• [RECORDS]
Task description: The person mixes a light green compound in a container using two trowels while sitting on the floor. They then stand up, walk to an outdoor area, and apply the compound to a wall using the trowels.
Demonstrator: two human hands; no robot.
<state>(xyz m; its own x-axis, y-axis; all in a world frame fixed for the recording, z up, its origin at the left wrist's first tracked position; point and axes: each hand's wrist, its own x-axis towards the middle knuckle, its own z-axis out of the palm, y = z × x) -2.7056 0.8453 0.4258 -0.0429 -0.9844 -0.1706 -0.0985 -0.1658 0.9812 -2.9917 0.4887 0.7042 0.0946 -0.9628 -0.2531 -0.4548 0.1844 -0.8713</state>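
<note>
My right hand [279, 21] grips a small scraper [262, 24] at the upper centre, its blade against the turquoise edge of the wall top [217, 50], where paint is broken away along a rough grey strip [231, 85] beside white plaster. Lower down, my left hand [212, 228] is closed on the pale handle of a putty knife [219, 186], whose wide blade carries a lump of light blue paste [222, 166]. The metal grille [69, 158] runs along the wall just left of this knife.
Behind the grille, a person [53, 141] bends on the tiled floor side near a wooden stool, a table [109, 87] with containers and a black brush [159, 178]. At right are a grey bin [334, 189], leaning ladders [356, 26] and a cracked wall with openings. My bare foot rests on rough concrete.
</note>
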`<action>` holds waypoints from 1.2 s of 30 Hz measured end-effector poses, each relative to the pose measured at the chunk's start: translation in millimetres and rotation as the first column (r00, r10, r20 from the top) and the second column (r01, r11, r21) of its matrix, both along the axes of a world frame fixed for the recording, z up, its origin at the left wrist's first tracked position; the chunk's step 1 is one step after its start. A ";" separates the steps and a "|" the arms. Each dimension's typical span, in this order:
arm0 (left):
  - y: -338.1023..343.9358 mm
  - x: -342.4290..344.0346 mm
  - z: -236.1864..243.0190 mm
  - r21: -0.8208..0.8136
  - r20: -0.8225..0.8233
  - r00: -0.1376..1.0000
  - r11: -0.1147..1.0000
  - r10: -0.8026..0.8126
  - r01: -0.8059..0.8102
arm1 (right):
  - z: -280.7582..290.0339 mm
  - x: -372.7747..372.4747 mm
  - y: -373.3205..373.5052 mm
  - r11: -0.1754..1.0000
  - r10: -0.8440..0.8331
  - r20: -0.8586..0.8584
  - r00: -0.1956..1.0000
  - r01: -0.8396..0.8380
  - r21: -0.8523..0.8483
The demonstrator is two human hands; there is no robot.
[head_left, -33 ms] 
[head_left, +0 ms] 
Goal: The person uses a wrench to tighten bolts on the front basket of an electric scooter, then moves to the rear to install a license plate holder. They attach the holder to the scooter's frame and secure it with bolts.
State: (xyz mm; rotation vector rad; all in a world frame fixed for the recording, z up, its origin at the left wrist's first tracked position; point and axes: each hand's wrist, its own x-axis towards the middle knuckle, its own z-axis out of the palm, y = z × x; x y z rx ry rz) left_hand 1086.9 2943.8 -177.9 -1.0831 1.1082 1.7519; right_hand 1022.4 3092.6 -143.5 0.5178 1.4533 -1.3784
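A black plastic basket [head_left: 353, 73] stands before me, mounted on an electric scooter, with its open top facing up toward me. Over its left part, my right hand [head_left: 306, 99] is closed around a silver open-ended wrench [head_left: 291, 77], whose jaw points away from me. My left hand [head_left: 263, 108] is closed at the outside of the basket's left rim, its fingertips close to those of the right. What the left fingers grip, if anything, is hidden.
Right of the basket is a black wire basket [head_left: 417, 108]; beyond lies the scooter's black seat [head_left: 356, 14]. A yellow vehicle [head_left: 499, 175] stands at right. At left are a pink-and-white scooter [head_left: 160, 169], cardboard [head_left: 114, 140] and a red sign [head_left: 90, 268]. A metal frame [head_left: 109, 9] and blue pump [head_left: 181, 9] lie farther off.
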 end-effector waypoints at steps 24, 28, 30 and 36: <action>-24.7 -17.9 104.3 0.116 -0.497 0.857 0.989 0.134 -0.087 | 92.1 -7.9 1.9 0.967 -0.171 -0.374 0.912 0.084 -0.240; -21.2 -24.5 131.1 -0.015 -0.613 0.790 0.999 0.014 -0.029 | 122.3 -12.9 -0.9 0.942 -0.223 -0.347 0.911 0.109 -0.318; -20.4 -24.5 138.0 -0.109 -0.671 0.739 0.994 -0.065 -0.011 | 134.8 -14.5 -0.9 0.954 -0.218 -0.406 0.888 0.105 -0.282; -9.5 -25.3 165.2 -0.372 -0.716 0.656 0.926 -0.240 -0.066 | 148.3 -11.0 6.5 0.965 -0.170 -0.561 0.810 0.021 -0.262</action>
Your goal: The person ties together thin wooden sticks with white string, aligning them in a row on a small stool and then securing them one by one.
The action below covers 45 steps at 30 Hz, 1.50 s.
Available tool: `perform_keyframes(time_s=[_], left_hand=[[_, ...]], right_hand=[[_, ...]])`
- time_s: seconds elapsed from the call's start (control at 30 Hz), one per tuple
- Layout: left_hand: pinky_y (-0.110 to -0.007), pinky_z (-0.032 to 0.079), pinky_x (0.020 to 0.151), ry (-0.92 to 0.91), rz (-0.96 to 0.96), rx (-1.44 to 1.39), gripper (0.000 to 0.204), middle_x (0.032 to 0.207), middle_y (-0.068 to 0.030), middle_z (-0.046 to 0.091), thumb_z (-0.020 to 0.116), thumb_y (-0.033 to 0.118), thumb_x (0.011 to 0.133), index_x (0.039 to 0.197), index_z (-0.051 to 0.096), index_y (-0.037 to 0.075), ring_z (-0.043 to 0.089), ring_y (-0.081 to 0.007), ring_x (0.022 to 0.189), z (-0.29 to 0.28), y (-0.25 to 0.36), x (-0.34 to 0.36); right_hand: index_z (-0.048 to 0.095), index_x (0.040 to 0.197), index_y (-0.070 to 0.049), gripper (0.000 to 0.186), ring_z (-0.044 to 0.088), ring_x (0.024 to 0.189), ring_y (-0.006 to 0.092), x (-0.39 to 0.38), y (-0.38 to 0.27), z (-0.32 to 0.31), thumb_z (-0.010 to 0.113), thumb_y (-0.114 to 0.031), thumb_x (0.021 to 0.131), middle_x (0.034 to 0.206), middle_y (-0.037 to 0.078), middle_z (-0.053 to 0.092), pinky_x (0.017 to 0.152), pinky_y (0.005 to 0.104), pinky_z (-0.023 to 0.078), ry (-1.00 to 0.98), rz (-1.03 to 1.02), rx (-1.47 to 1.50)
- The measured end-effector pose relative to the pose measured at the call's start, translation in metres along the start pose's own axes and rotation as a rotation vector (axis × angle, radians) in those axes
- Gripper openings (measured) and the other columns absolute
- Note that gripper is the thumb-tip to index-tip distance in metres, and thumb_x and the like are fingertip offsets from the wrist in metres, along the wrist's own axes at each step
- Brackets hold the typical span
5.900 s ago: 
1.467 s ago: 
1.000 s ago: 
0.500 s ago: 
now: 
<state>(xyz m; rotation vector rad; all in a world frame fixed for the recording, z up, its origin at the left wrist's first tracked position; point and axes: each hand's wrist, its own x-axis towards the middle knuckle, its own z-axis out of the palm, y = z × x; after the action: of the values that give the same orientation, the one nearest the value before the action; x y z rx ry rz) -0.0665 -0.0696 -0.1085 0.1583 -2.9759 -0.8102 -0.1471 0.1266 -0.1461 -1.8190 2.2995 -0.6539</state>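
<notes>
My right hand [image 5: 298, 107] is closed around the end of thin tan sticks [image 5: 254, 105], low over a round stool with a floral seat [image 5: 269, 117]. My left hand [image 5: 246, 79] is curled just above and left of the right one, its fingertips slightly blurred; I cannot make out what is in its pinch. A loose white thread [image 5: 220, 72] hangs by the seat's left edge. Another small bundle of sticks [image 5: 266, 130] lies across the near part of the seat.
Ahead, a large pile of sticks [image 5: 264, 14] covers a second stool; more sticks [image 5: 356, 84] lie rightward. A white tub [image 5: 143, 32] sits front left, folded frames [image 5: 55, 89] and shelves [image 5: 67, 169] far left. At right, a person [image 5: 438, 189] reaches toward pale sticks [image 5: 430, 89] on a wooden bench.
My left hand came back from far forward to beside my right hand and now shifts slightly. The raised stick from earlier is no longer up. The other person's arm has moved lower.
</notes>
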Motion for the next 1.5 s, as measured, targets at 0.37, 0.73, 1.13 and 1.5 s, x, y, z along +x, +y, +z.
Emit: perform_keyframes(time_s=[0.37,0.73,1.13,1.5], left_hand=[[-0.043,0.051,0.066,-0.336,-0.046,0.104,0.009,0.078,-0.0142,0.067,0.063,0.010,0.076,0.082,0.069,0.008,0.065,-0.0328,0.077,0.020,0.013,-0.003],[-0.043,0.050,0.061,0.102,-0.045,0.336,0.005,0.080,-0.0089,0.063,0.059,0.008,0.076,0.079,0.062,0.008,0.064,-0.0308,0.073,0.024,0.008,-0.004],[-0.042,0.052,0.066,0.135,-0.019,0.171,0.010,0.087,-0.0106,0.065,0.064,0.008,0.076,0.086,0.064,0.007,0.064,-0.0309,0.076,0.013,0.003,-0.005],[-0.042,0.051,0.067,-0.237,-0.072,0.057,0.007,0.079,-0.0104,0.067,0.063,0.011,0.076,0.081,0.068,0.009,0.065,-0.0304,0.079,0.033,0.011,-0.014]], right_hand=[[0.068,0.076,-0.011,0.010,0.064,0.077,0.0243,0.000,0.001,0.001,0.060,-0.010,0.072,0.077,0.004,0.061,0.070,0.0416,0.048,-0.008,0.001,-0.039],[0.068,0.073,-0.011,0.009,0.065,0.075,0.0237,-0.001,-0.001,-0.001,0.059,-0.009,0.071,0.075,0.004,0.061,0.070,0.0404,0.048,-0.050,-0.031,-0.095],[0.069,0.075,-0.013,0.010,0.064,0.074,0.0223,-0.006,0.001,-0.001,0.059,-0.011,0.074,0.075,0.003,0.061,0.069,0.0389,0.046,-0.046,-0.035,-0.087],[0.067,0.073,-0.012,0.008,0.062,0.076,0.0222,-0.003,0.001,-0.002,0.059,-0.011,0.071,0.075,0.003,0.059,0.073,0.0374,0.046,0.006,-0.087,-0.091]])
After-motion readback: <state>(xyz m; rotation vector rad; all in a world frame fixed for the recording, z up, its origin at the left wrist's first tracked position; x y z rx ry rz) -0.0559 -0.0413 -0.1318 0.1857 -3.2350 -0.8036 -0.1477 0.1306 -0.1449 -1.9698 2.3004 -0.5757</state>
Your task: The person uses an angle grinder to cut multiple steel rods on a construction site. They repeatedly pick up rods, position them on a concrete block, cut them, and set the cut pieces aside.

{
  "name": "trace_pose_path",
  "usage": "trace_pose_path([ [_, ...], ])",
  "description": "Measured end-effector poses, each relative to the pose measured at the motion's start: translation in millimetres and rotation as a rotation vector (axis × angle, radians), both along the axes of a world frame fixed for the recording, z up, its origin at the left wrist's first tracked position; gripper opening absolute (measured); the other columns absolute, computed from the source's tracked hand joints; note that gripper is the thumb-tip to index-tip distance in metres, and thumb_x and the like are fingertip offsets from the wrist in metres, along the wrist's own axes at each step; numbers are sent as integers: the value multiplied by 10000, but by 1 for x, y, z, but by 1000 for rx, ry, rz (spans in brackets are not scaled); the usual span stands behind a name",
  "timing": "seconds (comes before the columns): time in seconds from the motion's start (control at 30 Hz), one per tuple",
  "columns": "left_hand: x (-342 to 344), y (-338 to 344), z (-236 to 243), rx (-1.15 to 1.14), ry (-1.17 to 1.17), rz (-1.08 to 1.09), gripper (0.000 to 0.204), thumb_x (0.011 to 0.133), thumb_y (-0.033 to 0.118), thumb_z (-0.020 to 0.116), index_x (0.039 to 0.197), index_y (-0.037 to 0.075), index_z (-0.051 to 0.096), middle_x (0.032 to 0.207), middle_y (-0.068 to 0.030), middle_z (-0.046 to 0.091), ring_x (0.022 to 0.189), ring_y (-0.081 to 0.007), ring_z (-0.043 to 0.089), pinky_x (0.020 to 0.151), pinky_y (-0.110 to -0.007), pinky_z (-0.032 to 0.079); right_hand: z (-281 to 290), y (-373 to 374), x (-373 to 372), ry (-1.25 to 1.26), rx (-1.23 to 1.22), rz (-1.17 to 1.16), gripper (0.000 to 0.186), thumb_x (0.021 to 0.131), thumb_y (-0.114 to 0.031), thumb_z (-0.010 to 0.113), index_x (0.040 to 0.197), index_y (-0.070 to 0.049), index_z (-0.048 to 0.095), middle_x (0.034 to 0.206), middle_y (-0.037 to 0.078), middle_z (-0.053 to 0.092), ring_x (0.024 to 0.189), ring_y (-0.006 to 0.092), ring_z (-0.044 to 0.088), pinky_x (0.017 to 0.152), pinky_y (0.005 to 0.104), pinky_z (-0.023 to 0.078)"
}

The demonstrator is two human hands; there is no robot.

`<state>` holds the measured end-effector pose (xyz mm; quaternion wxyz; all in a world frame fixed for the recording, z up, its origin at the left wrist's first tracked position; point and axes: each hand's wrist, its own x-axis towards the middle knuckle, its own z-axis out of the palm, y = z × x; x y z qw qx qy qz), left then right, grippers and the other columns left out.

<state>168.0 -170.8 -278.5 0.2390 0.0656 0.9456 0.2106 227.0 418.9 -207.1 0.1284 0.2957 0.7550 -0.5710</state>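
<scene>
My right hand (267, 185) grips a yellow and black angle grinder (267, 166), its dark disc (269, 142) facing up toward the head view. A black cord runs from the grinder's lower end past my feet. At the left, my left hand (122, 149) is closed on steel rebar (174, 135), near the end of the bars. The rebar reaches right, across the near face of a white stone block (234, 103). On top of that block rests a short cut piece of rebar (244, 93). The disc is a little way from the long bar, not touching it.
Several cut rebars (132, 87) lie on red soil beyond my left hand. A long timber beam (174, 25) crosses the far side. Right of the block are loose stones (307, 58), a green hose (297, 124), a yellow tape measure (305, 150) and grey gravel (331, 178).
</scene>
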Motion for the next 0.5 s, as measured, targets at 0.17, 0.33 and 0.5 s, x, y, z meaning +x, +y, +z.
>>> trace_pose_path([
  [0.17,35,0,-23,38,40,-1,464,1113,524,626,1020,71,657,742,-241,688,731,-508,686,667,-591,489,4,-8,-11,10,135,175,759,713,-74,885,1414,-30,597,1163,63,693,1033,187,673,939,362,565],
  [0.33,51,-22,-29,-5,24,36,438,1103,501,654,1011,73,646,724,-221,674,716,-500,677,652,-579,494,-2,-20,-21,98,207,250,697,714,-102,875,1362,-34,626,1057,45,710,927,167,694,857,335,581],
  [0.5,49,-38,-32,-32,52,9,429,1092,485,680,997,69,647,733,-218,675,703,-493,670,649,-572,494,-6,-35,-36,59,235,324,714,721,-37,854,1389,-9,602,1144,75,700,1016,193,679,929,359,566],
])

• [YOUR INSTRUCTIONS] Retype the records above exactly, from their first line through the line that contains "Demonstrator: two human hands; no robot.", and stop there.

• [TASK SOLUTION]
Task description: The person mixes a light green compound in a container using two trowels while sitting on the floor. They then stand up, walk to an outdoor area, and apply the compound to a wall using the trowels.
Demonstrator: two human hands; no robot.

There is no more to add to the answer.